• **EXERCISE DESCRIPTION**:
Would you restate the data exactly as given?

• **COLLECTED DATA**:

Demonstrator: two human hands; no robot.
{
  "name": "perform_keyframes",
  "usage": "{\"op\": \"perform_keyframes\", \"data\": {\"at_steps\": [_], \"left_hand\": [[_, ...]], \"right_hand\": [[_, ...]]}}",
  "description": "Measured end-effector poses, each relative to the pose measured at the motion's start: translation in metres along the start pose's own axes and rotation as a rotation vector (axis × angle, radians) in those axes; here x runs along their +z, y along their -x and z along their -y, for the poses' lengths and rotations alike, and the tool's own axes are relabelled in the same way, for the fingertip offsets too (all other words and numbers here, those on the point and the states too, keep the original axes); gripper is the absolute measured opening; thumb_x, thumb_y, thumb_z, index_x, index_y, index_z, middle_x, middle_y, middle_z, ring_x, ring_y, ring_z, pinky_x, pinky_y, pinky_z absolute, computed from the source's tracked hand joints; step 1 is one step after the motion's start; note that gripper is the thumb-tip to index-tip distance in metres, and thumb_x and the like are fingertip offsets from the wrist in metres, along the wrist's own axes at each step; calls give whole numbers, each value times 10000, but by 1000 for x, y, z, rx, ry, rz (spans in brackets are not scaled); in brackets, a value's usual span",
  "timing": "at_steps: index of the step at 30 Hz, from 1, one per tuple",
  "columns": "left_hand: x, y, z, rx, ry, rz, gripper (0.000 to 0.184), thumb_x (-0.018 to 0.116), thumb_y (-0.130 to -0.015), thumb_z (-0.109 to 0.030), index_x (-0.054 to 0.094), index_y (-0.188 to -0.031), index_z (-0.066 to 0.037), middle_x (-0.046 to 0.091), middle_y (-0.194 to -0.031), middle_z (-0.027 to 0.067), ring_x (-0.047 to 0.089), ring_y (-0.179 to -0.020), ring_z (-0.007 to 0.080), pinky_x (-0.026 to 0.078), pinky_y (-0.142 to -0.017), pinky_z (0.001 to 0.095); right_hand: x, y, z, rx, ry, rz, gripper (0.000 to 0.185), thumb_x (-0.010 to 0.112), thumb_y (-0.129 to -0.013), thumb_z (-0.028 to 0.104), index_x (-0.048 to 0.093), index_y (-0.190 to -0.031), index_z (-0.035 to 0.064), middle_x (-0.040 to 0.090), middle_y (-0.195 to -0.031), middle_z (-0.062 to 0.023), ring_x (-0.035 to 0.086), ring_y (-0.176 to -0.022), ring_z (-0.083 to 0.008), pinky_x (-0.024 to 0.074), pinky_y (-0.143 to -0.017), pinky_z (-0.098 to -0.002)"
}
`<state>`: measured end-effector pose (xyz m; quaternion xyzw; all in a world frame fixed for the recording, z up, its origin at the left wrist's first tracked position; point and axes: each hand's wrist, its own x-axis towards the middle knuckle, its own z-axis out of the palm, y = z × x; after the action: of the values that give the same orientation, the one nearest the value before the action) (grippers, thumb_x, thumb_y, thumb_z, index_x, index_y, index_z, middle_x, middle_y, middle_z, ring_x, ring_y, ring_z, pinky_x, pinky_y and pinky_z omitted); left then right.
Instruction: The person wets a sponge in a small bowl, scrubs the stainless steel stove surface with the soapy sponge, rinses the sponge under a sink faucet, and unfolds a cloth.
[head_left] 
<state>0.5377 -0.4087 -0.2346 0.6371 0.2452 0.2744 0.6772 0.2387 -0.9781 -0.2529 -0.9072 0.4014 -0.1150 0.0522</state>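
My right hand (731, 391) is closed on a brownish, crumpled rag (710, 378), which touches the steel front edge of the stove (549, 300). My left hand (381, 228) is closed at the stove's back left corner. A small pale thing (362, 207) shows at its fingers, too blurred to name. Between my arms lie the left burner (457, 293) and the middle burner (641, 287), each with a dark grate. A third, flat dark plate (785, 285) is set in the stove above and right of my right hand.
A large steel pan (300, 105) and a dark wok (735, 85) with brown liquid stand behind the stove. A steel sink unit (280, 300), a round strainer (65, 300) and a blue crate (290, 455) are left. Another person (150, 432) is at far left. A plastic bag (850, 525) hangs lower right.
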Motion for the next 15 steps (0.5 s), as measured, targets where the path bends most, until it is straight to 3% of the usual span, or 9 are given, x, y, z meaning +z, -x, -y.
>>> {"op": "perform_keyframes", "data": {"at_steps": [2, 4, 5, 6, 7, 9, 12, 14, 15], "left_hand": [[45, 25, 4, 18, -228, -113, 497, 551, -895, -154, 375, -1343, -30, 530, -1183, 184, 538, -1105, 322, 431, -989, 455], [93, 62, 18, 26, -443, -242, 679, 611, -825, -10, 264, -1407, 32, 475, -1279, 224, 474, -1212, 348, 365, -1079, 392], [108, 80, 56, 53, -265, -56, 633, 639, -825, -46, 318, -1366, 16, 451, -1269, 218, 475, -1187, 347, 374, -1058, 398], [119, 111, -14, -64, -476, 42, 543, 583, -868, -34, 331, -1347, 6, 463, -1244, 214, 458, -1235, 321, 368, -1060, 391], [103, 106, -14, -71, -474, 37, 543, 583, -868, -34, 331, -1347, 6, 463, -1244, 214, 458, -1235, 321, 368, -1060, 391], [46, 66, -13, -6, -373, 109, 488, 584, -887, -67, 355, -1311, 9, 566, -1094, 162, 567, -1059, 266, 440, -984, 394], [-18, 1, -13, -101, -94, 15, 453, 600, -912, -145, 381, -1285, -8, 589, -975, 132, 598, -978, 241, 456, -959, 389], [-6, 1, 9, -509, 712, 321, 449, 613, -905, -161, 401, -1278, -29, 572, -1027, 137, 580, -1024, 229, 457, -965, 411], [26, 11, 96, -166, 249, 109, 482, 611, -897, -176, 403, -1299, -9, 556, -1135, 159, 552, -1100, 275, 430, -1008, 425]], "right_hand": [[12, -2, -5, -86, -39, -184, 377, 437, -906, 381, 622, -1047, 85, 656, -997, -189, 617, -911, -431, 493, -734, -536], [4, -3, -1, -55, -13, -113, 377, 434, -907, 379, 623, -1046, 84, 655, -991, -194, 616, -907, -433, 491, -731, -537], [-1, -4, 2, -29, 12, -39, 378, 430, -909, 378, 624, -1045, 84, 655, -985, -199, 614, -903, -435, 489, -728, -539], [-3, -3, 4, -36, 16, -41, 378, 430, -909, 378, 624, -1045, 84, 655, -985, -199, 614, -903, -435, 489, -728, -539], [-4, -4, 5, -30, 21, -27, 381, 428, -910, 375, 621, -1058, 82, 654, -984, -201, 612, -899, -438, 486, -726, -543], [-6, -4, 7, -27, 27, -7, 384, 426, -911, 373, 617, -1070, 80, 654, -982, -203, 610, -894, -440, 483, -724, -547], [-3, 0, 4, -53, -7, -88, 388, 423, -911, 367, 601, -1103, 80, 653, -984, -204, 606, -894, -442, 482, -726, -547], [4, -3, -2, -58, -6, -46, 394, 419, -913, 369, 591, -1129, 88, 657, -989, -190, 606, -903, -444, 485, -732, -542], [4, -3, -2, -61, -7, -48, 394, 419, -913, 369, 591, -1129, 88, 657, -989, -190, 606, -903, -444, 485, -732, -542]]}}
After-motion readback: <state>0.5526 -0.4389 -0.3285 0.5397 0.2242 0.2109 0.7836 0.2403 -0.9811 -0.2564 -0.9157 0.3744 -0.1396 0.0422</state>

• **YOUR SOLUTION**:
Demonstrator: two human hands; no robot.
{
  "name": "perform_keyframes",
  "usage": "{\"op\": \"perform_keyframes\", \"data\": {\"at_steps\": [_], \"left_hand\": [[_, ...]], \"right_hand\": [[_, ...]]}}",
  "description": "Measured end-effector poses, each relative to the pose measured at the motion's start: translation in metres along the start pose's own axes and rotation as a rotation vector (axis × angle, radians) in those axes; here x runs along their +z, y along their -x and z along their -y, for the poses' lengths and rotations alike, and the tool's own axes are relabelled in the same way, for the fingertip offsets too (all other words and numbers here, those on the point and the states too, keep the original axes); gripper is the absolute measured opening; thumb_x, thumb_y, thumb_z, index_x, index_y, index_z, middle_x, middle_y, middle_z, ring_x, ring_y, ring_z, pinky_x, pinky_y, pinky_z absolute, computed from the source's tracked hand joints; step 1 is one step after the motion's start; note that gripper is the thumb-tip to index-tip distance in metres, and thumb_x and the like are fingertip offsets from the wrist in metres, along the wrist's own axes at each step; calls give whole numbers, each value times 10000, but by 1000 for x, y, z, rx, ry, rz (spans in brackets are not scaled); in brackets, a value's usual span",
  "timing": "at_steps: index of the step at 30 Hz, from 1, one per tuple",
  "columns": "left_hand: x, y, z, rx, ry, rz, gripper (0.000 to 0.184), thumb_x (-0.018 to 0.116), thumb_y (-0.130 to -0.015), thumb_z (-0.109 to 0.030), index_x (-0.054 to 0.094), index_y (-0.188 to -0.031), index_z (-0.066 to 0.037), middle_x (-0.046 to 0.091), middle_y (-0.194 to -0.031), middle_z (-0.027 to 0.067), ring_x (-0.047 to 0.089), ring_y (-0.179 to -0.020), ring_z (-0.007 to 0.080), pinky_x (-0.026 to 0.078), pinky_y (-0.142 to -0.017), pinky_z (0.001 to 0.095); right_hand: x, y, z, rx, ry, rz, gripper (0.000 to 0.185), thumb_x (-0.010 to 0.112), thumb_y (-0.129 to -0.013), thumb_z (-0.028 to 0.104), index_x (-0.048 to 0.093), index_y (-0.190 to -0.031), index_z (-0.035 to 0.064), middle_x (-0.040 to 0.090), middle_y (-0.195 to -0.031), middle_z (-0.062 to 0.023), ring_x (-0.035 to 0.086), ring_y (-0.176 to -0.022), ring_z (-0.083 to 0.008), pinky_x (-0.024 to 0.074), pinky_y (-0.143 to -0.017), pinky_z (-0.098 to -0.002)"
}
`<state>`: measured end-effector pose (xyz m; quaternion xyzw; all in a world frame fixed for the recording, z up, its origin at the left wrist's first tracked position; point and axes: each hand's wrist, its own x-axis towards the middle knuckle, its own z-axis out of the palm, y = z × x; after the action: of the values that give the same orientation, the one nearest the value before the action) (grippers, thumb_x, thumb_y, thumb_z, index_x, index_y, index_z, middle_x, middle_y, middle_z, ring_x, ring_y, ring_z, pinky_x, pinky_y and pinky_z omitted); left then right.
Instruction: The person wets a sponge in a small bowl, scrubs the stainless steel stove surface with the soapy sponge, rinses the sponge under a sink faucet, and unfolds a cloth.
[head_left] 
<state>0.5377 -0.4087 -0.2346 0.6371 0.2452 0.2744 0.6772 0.2387 -0.9781 -0.2529 -0.9072 0.4014 -0.1150 0.0522</state>
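My right hand (731, 391) is closed on a brownish, crumpled rag (710, 378), which touches the steel front edge of the stove (549, 300). My left hand (381, 228) is closed at the stove's back left corner. A small pale thing (362, 207) shows at its fingers, too blurred to name. Between my arms lie the left burner (457, 293) and the middle burner (641, 287), each with a dark grate. A third, flat dark plate (785, 285) is set in the stove above and right of my right hand.
A large steel pan (300, 105) and a dark wok (735, 85) with brown liquid stand behind the stove. A steel sink unit (280, 300), a round strainer (65, 300) and a blue crate (290, 455) are left. Another person (150, 432) is at far left. A plastic bag (850, 525) hangs lower right.
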Motion for the next 15 steps (0.5 s), as measured, targets where the path bends most, until it is straight to 3% of the usual span, or 9 are given, x, y, z meaning +z, -x, -y.
>>> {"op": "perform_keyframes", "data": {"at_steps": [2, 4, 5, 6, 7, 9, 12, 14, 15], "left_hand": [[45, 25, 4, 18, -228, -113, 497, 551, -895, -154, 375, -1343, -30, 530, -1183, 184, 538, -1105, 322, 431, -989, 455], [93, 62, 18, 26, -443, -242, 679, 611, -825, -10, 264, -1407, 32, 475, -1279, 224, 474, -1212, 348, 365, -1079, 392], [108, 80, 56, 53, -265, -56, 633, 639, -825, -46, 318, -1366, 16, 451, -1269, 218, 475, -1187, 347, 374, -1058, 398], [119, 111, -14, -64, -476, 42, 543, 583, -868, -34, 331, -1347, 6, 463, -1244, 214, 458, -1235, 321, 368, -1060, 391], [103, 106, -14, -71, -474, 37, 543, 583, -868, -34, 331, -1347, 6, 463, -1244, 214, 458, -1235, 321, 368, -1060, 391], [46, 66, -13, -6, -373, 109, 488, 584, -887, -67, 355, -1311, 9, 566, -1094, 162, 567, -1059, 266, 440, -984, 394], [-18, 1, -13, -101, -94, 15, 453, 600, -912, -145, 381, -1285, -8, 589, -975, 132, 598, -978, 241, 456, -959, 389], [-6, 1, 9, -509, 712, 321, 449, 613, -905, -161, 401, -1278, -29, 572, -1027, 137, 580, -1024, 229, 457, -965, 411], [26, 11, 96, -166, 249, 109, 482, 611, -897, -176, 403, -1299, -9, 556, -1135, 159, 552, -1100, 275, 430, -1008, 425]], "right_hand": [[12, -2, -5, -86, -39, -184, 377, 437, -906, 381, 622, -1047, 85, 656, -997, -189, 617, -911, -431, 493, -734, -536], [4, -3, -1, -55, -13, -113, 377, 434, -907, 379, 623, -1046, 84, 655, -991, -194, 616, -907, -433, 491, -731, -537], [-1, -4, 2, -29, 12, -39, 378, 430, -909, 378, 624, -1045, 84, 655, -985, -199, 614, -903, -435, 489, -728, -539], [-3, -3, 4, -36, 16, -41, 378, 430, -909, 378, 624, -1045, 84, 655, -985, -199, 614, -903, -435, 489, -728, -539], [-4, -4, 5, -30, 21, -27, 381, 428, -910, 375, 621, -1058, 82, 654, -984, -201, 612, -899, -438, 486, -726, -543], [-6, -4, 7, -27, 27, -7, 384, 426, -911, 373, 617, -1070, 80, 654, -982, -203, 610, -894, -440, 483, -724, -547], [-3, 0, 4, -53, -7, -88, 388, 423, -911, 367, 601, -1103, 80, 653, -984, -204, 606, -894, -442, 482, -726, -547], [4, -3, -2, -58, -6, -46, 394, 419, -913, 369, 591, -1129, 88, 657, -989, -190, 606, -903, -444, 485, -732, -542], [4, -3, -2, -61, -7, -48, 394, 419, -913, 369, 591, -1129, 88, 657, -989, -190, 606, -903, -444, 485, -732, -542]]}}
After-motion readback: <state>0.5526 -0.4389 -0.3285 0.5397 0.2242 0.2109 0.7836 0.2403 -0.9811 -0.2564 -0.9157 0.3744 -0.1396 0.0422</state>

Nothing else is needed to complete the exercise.